Hi whitestar, welcome to the forums.  

Teleportation is a cool theory and I think something we may eventually be able to do, but there are some criteria that must be met before we can.  (probably take 500-1000 years or so before we get there)

First of all, there doesn't exist a technology to convert matter to energy then reassemble that matter exactly as it was found...at least not with complex biomolecules.  Thermodynamics has a lot to do with it.  The amount of energy it would take to counteract the HUGE change in entropy of the system of your body is probably quite large.  While "disorder" isn't the correct way to describe entropy, it is analogous when dealing with changing a solid into a system of particles.  

The method of converting the matter to energy is in question too.  I can convert you to energy by burning you, but that would sorta defeat the purpose since we can't un-burn something.  If you're disassembling the human body, there are chemical reactions involved in the cracking of all of those bonds.  You will need one of two things:  a reaction that is spontaneous for the conditions in which you're teleporting or highly developed nanotechnology that is capable of reassembling an organism from other materials.

So, bearing all these advances in mind, I'm thinking you might want to look into something like space-folding or wormholes instead of disassembly-assembly unless you're planning on setting this thousands of years in the future.  I think it would be unreasonable to believe that all of the above sciences advanced that far in a short time from now.
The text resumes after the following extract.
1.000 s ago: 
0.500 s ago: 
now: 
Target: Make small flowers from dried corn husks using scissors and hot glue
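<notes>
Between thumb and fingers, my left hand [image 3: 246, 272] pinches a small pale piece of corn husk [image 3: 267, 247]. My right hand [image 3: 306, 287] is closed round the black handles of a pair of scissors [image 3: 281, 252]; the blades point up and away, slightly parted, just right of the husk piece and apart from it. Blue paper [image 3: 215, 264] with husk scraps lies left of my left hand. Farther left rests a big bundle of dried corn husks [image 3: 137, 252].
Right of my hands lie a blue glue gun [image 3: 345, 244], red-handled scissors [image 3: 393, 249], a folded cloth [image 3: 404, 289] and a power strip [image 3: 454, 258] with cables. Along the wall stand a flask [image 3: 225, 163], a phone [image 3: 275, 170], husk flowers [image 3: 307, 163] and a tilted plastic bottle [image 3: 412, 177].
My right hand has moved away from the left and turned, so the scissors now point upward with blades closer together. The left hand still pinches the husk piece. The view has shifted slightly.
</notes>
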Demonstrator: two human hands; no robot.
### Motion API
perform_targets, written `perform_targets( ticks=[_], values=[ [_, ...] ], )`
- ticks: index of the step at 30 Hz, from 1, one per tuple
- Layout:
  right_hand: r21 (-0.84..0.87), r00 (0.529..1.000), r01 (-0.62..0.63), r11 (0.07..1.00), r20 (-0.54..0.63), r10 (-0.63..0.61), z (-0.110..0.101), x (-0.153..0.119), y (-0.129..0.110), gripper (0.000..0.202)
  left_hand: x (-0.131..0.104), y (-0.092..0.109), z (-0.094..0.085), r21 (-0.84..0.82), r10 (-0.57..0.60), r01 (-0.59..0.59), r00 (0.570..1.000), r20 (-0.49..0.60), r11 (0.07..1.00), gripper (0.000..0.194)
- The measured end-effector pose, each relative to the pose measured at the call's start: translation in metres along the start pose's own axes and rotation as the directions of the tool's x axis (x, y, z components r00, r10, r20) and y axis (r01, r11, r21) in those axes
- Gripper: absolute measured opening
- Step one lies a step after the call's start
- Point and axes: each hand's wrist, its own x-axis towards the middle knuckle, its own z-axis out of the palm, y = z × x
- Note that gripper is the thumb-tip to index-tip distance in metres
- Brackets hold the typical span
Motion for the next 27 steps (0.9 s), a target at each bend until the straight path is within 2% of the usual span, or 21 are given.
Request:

But imagine for the sake of argument that teleportation were to be accomplish by converting a person into energy and you had the technology to reverse the process. In addition, you send the information along with the energy.



1) The question is, would the person survive the procedure, or would the individual cease to exist and be replaced with a replica, who was literally born into existence once the energy was reconverted back into matter along with the information?


You mentioned that if I decide to set the story 500 to 1,000 in the future, I may employ the disassembly/assembly teleporter.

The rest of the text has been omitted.